LONDON (Reuters) - British factory output grew at its fastest pace in nearly four years during the first quarter of 2014 and the trade deficit narrowed, official data showed on Friday, adding to signs that the economy is rebalancing.
The Office for National Statistics said manufacturing output grew by 1.4 percent in the first three months of the year, up from 0.6 percent in the last three months of 2013.
This was the best calendar quarter since the second quarter of 2010, as the sector recovers from a steep slump after the financial crisis, and the strongest growth for any three month period since October 2010.
Britain’s trade deficit in goods with the rest of the world also narrowed more than expected, sinking to 8.478 billion pounds, its lowest since December.
“UK trade and manufacturing numbers offer more support to those looking for earlier Bank of England rate hikes and stronger sterling,” said James Knightley, economist at ING.
“All in all these reports are consistent with the UK economy gaining momentum,” he added.
Earlier on Friday NIESR, one of Britain’s leading economics research think tanks, revised up its expectation of economic growth for 2014 to 2.9 percent from 2.5 percent.
There was little immediate move in sterling or British government bond prices, as monthly changes in factory and industrial output growth were only a shade better than forecast.
Industrial output dropped 0.1 percent on the month in March after a 0.8 percent rise in February, while factory output grew by 0.5 percent, building on February’s 1 percent rise.
Markets currently expect the Bank of England to raise interest rates from their record low 0.5 percent in the first three months of next year.
Britain’s central bank has said it wants to see spare capacity mostly used up before it raises interest rates, and to see the recovery led less by household demand and more by stronger exports and business investment.
Despite the recent pick up, manufacturing has lagged behind other sectors since the financial crisis, and is still 7.6 percent below its level in the first quarter of 2008, when overall economic output peaked.
The growth in factory output in the first quarter of 2014 was faster than the 1.3 percent pencilled into an initial estimate of gross domestic product released last month, but a steep fall in electricity and gas supply dragged down the broader industrial output measure.
Industrial output overall expanded by 0.7 percent in the first three months of 2014, up from 0.5 percent in the last three months of 2013 but slower than the 0.8 percent estimate in last month’s GDP data.
Britain’s economy overall expanded by 0.8 percent in the first quarter of GDP, and the ONS said that this estimate was not materially affected by Friday’s new data on industrial output and construction output.

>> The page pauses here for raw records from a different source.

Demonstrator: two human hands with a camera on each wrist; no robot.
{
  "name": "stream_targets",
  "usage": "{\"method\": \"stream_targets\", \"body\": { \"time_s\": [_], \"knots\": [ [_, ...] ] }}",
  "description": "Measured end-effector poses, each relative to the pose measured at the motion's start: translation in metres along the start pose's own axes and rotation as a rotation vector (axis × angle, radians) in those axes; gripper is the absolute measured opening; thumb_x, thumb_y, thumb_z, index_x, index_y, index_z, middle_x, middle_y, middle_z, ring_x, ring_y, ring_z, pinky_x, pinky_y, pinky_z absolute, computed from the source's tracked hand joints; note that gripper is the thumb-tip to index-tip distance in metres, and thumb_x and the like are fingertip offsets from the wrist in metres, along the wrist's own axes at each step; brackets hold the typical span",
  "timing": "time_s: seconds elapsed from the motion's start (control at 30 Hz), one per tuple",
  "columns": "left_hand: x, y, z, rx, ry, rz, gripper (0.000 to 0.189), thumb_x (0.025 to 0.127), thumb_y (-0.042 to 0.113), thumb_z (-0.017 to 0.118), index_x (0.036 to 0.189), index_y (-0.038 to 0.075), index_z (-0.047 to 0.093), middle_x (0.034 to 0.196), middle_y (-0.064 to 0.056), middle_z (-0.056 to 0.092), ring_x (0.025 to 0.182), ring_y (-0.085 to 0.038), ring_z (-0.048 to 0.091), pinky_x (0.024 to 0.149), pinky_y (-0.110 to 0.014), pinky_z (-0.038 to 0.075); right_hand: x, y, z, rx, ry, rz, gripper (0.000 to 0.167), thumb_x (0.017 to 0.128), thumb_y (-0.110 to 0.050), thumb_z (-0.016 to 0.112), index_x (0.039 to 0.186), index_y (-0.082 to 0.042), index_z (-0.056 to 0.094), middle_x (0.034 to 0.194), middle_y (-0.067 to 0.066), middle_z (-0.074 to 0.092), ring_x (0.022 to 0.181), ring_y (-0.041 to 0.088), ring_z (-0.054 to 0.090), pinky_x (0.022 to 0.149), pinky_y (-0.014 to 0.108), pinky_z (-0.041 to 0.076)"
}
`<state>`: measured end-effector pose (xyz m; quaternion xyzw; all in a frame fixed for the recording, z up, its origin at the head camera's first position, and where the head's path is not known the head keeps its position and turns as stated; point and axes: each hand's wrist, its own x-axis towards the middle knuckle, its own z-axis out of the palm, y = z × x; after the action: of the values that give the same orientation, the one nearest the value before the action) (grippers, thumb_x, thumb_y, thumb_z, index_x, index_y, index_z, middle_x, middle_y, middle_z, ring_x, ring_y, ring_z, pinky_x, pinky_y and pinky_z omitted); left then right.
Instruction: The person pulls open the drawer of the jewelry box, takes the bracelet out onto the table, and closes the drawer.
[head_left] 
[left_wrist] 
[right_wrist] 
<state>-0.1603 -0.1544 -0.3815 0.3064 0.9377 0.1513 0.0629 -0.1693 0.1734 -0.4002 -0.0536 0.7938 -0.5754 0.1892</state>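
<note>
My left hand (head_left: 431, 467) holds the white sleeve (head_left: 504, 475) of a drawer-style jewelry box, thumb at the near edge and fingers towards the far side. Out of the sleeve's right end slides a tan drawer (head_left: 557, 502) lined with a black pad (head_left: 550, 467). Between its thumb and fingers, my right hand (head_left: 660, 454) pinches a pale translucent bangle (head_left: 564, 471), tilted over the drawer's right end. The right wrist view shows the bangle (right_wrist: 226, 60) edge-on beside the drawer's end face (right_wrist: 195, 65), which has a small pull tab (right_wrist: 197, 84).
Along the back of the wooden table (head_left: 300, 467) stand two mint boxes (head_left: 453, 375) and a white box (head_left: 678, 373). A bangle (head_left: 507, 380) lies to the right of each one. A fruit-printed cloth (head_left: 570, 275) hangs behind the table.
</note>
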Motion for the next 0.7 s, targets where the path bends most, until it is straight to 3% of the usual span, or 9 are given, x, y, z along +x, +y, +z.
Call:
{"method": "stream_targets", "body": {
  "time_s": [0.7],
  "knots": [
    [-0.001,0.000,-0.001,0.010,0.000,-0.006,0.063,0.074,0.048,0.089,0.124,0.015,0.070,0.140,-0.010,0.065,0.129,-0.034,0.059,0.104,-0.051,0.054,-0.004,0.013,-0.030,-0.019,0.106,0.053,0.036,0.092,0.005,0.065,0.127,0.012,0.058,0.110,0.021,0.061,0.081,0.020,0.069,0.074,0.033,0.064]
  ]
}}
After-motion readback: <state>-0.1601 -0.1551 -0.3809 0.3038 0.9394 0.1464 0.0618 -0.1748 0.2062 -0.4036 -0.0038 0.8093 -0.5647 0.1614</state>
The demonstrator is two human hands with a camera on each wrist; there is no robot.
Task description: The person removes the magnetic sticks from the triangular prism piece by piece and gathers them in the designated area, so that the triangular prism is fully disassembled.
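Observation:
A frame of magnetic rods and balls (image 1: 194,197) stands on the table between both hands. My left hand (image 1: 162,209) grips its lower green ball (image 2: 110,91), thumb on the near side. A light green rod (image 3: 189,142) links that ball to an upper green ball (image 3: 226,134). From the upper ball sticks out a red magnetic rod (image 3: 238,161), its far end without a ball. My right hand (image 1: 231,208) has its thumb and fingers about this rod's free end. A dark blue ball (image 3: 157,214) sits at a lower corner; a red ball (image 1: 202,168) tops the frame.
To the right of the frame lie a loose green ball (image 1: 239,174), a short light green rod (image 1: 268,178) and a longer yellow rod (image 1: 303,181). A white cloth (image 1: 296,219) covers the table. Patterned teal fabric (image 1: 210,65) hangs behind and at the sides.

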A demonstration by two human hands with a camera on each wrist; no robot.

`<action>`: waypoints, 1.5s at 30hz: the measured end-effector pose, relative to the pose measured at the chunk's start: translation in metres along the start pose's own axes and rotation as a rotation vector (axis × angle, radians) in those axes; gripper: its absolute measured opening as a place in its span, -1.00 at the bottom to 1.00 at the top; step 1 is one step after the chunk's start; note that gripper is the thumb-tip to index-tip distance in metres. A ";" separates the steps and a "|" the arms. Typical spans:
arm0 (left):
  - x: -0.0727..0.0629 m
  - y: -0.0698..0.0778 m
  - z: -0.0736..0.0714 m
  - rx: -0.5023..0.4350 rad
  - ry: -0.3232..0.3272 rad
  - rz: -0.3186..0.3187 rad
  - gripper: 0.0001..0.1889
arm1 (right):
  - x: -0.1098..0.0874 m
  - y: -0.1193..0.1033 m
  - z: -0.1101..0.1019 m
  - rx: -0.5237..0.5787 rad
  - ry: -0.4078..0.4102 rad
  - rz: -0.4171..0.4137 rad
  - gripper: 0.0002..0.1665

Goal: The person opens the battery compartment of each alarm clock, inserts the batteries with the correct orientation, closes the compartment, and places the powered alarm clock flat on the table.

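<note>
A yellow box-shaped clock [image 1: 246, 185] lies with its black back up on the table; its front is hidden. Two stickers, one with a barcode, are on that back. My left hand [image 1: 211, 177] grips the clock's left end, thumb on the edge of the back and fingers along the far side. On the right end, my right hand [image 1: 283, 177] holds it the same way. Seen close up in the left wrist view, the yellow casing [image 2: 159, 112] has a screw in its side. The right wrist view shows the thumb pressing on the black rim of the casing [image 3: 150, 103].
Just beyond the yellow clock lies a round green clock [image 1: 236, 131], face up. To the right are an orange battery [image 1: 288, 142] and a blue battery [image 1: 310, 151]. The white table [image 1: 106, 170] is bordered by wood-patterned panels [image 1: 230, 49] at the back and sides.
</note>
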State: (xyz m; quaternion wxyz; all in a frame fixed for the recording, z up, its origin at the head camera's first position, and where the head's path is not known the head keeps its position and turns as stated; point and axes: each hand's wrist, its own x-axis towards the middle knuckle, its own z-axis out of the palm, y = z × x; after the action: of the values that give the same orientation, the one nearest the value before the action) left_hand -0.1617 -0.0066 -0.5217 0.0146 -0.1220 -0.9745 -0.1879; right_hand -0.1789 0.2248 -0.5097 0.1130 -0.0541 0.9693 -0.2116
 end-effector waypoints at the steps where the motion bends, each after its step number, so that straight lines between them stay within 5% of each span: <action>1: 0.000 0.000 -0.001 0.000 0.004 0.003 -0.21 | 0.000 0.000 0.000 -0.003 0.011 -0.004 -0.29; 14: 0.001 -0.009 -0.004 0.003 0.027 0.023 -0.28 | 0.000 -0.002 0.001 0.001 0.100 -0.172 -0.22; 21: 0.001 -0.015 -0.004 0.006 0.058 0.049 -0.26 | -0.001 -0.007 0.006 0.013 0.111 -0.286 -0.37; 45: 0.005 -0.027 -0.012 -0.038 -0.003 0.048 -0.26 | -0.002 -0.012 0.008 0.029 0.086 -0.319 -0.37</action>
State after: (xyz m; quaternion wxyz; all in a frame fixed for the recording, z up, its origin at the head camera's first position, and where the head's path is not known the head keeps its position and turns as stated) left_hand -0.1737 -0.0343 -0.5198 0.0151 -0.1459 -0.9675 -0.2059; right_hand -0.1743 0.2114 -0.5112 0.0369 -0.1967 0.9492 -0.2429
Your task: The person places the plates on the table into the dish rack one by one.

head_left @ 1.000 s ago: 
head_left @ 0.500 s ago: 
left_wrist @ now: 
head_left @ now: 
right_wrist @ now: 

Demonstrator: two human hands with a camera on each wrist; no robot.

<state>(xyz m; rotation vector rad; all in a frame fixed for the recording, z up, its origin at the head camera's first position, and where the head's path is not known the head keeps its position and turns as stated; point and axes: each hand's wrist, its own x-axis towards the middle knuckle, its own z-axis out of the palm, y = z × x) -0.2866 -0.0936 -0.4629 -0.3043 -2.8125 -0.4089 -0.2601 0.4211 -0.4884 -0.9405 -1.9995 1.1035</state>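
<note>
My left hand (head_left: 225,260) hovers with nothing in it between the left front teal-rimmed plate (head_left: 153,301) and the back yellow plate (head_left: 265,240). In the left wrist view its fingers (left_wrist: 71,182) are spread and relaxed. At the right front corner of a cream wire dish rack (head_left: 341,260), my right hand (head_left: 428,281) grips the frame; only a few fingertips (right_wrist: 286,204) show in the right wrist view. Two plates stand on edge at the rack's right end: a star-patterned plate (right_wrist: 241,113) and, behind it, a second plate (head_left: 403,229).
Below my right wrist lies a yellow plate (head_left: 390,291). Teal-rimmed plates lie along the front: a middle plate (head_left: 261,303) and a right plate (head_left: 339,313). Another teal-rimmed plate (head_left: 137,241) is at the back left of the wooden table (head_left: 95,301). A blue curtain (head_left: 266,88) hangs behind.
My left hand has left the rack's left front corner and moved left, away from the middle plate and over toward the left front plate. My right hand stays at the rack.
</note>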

Construction grew by 0.6 percent in the first quarter of 2014, twice as fast as assumed in the GDP estimate, and in March was 6.4 percent higher on a year earlier - its strongest annual rise in six months and one driven by private housing.
But like manufacturing, construction is recovering from a low base and output is still more than 12 percent below its pre-crisis peak. By contrast, overall GDP is forecast to return to pre-crisis levels in the current quarter.
Last year the government launched Help to Buy, a scheme aimed at boosting demand for newly-built homes that has since been expanded to widen access to high loan-to-value mortgages.
House prices have risen by around 10 percent over the past year and are close to their peak before the financial crisis, fuelling concern that supply is not keeping up with demand and that parts of Britain are at risk of a property price bubble. ($1 = 0.5899 British Pounds)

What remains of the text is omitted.